Findings from the study reveal that information flow between global commodities and uncertainties is mostly negative, especially in the long term. This is suggestive of diversification benefits during the COVID-19 pandemic, despite the fact that awareness of one variable suggests a higher risk coverage for the other variable. Investors who wish to diversify in times of uncertainties may consider it profitable. However, we notice both positive and negative flows of information between the variables in the short and medium term representing the high and medium frequencies. This is the period COVID-19 attained its peak which distorted global economic activities [8, 24, 2628]. This is to say, negative information flow increases from the short to long term which indicates that investors can rebalance their portfolio effectively to maximise their returns. The increasing negative information flow clearly suggests that the financial market volatilities and global commodities act as safe haven for each other [76]. Consequently, the declining impact of the COVID-19 pandemic on financial markets has maximised portfolio diversification. This brings to light the delayed effect of price response to shocks through uncertainties on individual markets as a result of intensity of information flows between markets which amplifies market risks, while considering the impact of other external shocks. This is true for almost all the information flows between the commodities and uncertainties.

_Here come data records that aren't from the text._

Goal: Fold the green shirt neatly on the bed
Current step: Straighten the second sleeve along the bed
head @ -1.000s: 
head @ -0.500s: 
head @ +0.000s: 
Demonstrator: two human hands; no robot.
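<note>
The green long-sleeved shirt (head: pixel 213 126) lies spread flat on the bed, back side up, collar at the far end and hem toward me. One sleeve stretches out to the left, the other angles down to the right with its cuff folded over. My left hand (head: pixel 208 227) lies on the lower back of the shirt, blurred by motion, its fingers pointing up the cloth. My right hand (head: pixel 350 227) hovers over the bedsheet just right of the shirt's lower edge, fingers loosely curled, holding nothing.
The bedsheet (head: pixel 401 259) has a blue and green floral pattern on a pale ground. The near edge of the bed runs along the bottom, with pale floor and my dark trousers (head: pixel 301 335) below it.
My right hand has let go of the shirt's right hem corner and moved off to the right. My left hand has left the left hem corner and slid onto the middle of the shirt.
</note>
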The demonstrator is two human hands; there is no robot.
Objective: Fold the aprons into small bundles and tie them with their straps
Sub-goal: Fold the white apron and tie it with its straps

Generally, the findings present pertinent inferences for portfolio diversification, policy decisions, investing risk, and risk management schemes in global commodities. For the sake of asset allocation and risk management, the support is incumbent on the negative information flow between global commodities and market volatilities at various investment horizons. The differences in information flow at multi-frequencies during COVID-19 provide evidence of contagion [25]. We, therefore, provide that market volatilities act as effective hedges for global commodities and clearly act as balancing assets rather than substitutes [35] in the long-term dynamics of the COVID-19 pandemic. Investors who delayed in investing within financial markets, possibly commodities and market volatilities, are likely to minimise their portfolio risks. Accordingly, the delayed volatility of market competitiveness and external shocks (DVMCES) hypothesis is amplified to enable investors minimise their portfolio risks due to the dynamics of the markets.

The study was limited to the use of five uncertainty indices; however, future studies can employ other types of uncertainties to assess their information flow with global commodities. Also, the patterns of information flow could be assessed prior to the COVID-19 pandemic to reveal its impact on the commodity-uncertainty dynamics. The current study did not consider the outcome of each IMF but its aggregated impact based on multi-frequencies. A detailed analysis can be conducted for each IMF for comparison. Further studies can consider portfolio analysis at time-frequencies using wavelet techniques [100103] for other financial markets.

Data Availability

The data used to support the findings of this study are available from the corresponding author upon reasonable request.

Conflicts of Interest

The authors declare that they have no conflicts of interest.